L'intera dinamica del piano di rientro quinquennale dovrebbe poi essere sottoposta a un controllo esterno continuo, da effettuare prima di tutto attraverso relazioni semestrali da inviare alla Corte dei conti.
Come accennato, l'idea su cui si basa l'ipotesi che sta prendendo forma è da tempo sul tavolo dei tecnici del Governo. A farla nascere sono i problemi crescenti che si riscontrano nei conti di alcuni enti, per esempio il Comune di Napoli e quello di Foggia, insieme ad altri enti del Mezzogiorno (un allarme riguarda ad esempio Reggio Calabria) e non solo (Ancona). All'indomani dei dati sul gettito dell'acconto Imu, però, l'emergenza si è estesa a macchia d'olio, e anche dopo l'ultima revisione delle stime da parte dell'Economia l'Anci parla di 1.500 Comuni in difficoltà gravi o gravissime perché i frutti dell'imposta nel loro territorio sono stati minori del previsto. Proprio questo problema ha spinto il Viminale a lavorare all'anticipo delle rate residue dei fondi di riequilibrio, ma la corsa potrebbe non essere sufficiente a salvare tutti. Sul panorama, poi, incombe l'ulteriore sforbiciata da 500 milioni di euro, che saliranno a 2 miliardi nel 2013, chiesta dal decreto sulla revisione di spesa.
Dal punto di vista delle vie d'uscita in caso di problemi gravissimi, la normativa offre oggi solo il dissesto "controllato" dalla Corte dei conti, che quando incontra falle irreparabili nei conti può spingersi fino a condurre l'ente verso il default. Questa procedura, che ha già interessato Castiglion Fiorentino e Alessandria ed interessa ora altre città (fra cui appunto Ancona e Foggia), ha il pregio di aver aggiunto un controllo più stringente sui casi di disordini contabili, ma presenta anche il difetto dei tempi lunghi.

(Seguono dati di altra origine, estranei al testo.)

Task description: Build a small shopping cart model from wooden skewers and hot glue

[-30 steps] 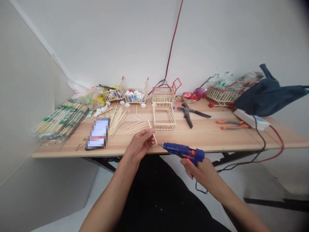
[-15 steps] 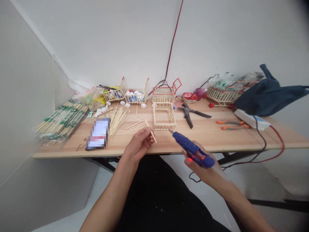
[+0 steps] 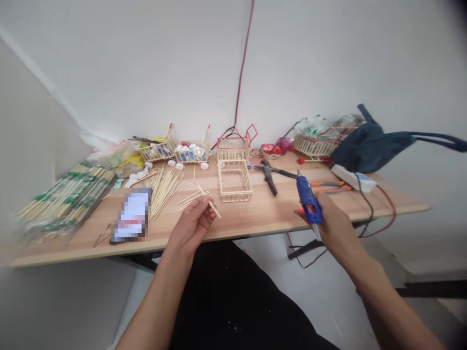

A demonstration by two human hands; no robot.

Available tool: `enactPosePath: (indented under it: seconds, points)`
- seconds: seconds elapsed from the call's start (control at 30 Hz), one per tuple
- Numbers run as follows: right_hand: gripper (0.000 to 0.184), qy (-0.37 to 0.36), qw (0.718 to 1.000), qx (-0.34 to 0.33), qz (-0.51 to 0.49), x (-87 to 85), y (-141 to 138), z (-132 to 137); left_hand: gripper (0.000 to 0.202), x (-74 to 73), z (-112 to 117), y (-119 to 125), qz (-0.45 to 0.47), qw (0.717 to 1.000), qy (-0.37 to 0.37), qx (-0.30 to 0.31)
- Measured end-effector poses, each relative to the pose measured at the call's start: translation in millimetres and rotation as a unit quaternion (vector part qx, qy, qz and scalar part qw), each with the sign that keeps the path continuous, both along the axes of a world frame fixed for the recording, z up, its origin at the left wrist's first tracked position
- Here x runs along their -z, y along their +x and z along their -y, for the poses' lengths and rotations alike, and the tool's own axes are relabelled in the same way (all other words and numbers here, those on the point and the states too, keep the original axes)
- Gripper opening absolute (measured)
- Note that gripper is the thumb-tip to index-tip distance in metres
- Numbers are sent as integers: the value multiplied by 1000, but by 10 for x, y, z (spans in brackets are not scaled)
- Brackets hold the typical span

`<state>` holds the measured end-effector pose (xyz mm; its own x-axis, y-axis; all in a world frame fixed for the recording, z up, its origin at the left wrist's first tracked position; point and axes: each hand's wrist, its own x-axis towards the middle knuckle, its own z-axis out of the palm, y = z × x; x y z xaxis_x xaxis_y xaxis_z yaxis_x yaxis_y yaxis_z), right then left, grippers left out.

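Observation:
Between the thumb and fingers of my left hand (image 3: 195,221) is a thin wooden stick (image 3: 214,209), held over the front of the table. My right hand (image 3: 333,221) is wrapped round a blue hot glue gun (image 3: 308,199), its nozzle pointing away toward the back and a clear glue stick jutting from its rear. An open frame basket of glued sticks (image 3: 235,197) stands on the table between my hands, touched by neither. Short cut sticks (image 3: 189,197) lie just beyond my left hand, and a pile of longer sticks (image 3: 166,192) is left of them.
Behind are small stick carts (image 3: 191,153), one red-trimmed cart (image 3: 233,143) and a bowl of red paint (image 3: 270,150). Black cutters (image 3: 268,177), orange pliers (image 3: 330,184), a white box (image 3: 353,177) and a dark bag (image 3: 368,146) sit right. A phone (image 3: 131,214) and bagged sticks (image 3: 69,194) lie left.
My right hand has swung the glue gun rightward, away from the stick frame, and its nozzle now points more toward the wall. My left hand still holds the stick. The view has shifted right.

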<state>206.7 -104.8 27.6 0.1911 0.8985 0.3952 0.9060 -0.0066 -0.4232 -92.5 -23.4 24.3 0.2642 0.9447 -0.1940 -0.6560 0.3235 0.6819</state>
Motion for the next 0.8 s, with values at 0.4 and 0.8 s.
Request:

Prima di arrivare al dissesto, che fa scattare l'obbligo di fissare ai massimi di legge aliquote e tariffe, gli obblighi di contraddittorio fra magistrati ed ente rischiano di lasciar aggravare ulteriormente la situazione. Di qui, secondo i fautori, l'esigenza della nuova normativa, che in questi giorni vivrà una fase decisiva nella ricerca delle risorse indispensabili a farla partire.